Germany to Facebook: Stop forcing users to share data


The Facebook app icon is shown on an iPhone on Feb. 19, 2014, in  New York. Apple says it has banned a Facebook-made app that paid users, including teenagers, to extensively track their data. The app, Facebook Research, tracked people's phone and web activity in exchange for payments.
The Facebook app icon is shown on an iPhone on Feb. 19, 2014, in New York. Apple says it has banned a Facebook-made app that paid users, including teenagers, to extensively track their data. The app, Facebook Research, tracked people's phone and web activity in exchange for payments.

BERLIN-Facebook is pushing back against a German ruling that could make it harder for the company to combine data from all the services it runs in order to target ads even more precisely.

Thursday's ruling, though aimed at current practices, hints at potential troubles ahead if Facebook follows through with plans to integrate the messaging functions of WhatsApp, Instagram and Messenger as early as next year.

German antitrust authorities ruled Thursday that Facebook was exploiting its dominance in social media to force users to share data from other Facebook-owned services like WhatsApp and Instagram, as well as third-party websites through the "Like" and "Share" buttons.

The Federal Cartel Office, or Bundeskartellamt, isn't contesting Facebook's use of customer data to target ads on the main Facebook service. Rather, the ruling said Facebook should have to get permission separately before using customer data from other apps and websites to do so.

Facebook said it would appeal.

The company currently collects data on users' activities on Facebook and the other apps it owns, along with third-party websites. So, what someone views, likes or shares on Instagram-or the broader web-could be used to show that person an ad on Facebook.

Facebook also has been moving to further integrate WhatsApp and Instagram into its main service after initially promising to keep both as stand-alone companies when it bought them.

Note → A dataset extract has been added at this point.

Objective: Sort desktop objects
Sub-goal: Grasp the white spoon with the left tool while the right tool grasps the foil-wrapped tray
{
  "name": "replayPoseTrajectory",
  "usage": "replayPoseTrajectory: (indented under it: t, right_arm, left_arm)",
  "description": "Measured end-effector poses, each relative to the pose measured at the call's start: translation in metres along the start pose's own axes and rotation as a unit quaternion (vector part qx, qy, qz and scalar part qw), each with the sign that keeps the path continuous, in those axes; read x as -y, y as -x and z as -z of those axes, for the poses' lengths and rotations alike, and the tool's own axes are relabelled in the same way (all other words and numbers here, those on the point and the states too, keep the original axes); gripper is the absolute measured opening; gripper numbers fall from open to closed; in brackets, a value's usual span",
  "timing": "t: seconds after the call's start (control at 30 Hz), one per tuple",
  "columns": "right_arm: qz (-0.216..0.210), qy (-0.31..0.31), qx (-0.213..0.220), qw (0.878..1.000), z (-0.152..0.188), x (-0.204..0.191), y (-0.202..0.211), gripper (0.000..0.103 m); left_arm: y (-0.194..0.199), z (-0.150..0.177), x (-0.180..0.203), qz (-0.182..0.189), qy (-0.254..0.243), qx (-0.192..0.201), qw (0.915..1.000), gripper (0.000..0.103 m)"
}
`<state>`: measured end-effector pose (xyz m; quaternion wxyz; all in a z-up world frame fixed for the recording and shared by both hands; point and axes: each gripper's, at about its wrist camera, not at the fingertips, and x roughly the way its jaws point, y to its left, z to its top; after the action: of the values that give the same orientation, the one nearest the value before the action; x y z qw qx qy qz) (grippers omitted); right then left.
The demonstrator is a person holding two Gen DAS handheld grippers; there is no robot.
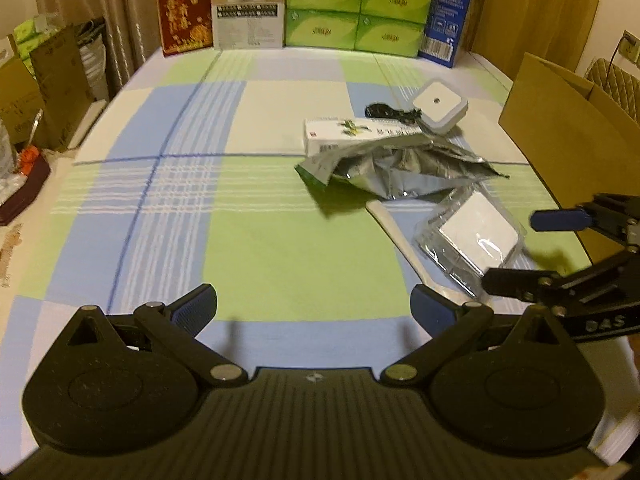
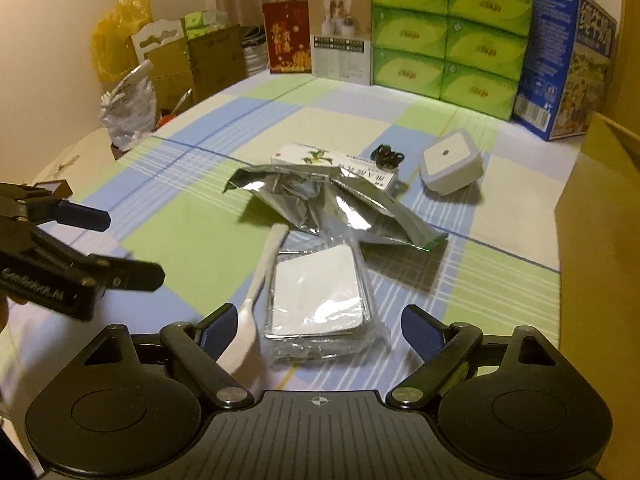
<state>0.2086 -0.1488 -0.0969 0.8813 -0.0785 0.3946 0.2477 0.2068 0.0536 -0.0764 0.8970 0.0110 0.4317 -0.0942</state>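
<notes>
Facing right gripper point(image 2: 316, 322), jaws spread and empty: clear-wrapped white flat pack point(image 2: 318, 294) dead ahead, long axis along the fingers; left gripper point(image 1: 314, 310) likewise spread, farther.

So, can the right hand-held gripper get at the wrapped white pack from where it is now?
Probably yes. The right hand-held gripper is open and the wrapped white pack lies straight ahead between its fingers, nothing on top. The white spoon lies close alongside and might get nudged.

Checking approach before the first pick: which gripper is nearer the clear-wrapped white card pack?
Right. The right gripper, open, sits just short of the card pack, which lies between its fingers' lines. The left gripper, also open, hovers over bare cloth to the pack's left.
</notes>
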Motion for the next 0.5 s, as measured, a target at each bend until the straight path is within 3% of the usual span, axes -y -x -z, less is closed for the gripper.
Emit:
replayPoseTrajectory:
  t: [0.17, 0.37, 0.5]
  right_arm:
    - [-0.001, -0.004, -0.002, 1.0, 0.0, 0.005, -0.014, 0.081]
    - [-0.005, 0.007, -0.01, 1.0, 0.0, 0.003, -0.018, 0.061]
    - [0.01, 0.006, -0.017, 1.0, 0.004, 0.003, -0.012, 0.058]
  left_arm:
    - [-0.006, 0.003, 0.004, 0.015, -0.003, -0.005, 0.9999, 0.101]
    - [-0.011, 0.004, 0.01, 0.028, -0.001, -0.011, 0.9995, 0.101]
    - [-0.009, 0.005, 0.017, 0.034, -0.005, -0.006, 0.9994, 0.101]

Although Facebook hasn't given many details on its plans to integrate messaging, CEO Mark Zuckerberg said recently that the idea is to help users message one another more easily, without having to worry about who's on which service. The company also said it would encrypt all the messaging services, something it does by default only with WhatsApp.

But critics have raised another possible reason-the threat of antitrust crackdowns. Essentially, if Facebook combines its messaging services so that they are different in name and design only, it will be much more difficult, if not impossible, to then separate out and spin off Instagram and WhatsApp as separate companies.

Combining the three services also lets Facebook build more complete data profiles on all of its users. Already, businesses can already target Facebook and Instagram users together with the same ad campaign, and ads are likely coming to WhatsApp eventually.

Then there's competition from other messaging services, such as Apple's or Google's. Users are more likely to stay within Facebook's properties if they can easily message their friends across different services, rather than having to switch between Messenger, WhatsApp and Instagram.

In ruling that Facebook was a "dominant company," the Cartel Office said it was subject to "special obligations under competition law" and "must take into account that Facebook users practically cannot switch to other social networks."

"The only choice the user has is either to accept the comprehensive combination of data or to refrain from using the social network," it said in its judgment.